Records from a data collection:
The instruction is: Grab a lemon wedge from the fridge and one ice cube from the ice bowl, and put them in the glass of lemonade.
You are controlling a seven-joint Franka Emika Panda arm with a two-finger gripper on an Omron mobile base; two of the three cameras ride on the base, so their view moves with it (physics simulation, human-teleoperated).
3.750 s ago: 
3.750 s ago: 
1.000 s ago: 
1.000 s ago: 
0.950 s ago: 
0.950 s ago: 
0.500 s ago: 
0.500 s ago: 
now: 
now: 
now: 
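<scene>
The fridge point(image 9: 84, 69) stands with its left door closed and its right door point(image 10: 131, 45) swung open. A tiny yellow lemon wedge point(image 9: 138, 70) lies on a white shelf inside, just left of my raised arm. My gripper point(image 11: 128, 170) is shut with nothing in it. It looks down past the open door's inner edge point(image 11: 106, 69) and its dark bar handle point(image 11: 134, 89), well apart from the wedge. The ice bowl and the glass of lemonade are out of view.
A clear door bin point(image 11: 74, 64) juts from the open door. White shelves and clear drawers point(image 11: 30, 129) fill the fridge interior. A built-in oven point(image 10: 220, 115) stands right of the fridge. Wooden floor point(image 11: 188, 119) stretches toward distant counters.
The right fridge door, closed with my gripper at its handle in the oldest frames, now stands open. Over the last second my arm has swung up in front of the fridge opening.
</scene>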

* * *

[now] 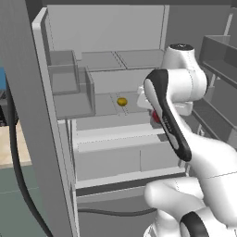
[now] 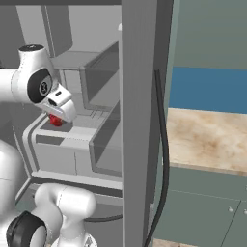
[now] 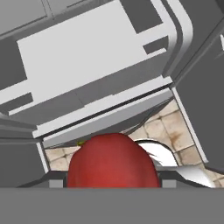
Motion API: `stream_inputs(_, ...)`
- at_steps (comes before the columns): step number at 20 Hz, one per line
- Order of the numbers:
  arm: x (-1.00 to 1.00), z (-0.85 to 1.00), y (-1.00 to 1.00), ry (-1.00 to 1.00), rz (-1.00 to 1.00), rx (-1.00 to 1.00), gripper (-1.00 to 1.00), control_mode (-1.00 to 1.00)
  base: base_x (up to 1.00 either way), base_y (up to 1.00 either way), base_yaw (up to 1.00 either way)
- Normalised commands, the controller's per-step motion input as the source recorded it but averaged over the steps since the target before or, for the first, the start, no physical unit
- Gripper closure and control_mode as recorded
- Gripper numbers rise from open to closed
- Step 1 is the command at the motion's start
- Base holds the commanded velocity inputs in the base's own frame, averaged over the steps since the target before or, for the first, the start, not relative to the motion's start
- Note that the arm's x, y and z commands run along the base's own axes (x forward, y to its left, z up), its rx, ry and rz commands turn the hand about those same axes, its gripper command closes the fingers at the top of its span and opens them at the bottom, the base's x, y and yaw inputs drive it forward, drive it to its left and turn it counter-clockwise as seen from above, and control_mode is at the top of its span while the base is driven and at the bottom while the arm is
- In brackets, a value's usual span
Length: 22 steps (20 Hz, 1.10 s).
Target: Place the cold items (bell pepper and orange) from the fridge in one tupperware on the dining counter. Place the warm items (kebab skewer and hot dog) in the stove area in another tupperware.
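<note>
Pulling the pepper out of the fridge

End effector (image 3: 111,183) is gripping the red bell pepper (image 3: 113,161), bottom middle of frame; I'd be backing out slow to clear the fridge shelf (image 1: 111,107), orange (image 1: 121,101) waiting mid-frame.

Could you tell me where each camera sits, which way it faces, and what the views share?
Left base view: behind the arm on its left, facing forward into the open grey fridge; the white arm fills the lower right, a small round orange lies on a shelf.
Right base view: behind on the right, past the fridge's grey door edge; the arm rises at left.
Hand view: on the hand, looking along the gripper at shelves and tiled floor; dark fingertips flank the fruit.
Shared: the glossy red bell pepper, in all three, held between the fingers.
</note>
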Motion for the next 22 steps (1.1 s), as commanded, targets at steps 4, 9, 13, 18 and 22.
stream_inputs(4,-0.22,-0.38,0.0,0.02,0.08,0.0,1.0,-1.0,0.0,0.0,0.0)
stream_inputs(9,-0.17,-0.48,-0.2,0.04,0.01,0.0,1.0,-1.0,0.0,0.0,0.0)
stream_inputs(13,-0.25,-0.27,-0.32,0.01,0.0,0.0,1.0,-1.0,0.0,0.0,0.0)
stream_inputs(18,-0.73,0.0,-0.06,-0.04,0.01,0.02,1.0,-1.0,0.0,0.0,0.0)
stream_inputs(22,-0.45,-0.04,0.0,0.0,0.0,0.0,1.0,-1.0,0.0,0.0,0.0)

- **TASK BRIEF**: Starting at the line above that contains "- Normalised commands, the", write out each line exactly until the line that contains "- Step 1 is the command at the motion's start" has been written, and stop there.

- **TASK RESULT**:
- Normalised commands, the controller's per-step motion input as the source recorded it but averaged over the steps since the target before or, for the first, the start, no physical unit
- Gripper closure and control_mode as recorded
- Gripper numbers rise from open to closed
- Step 1 is the command at the motion's start

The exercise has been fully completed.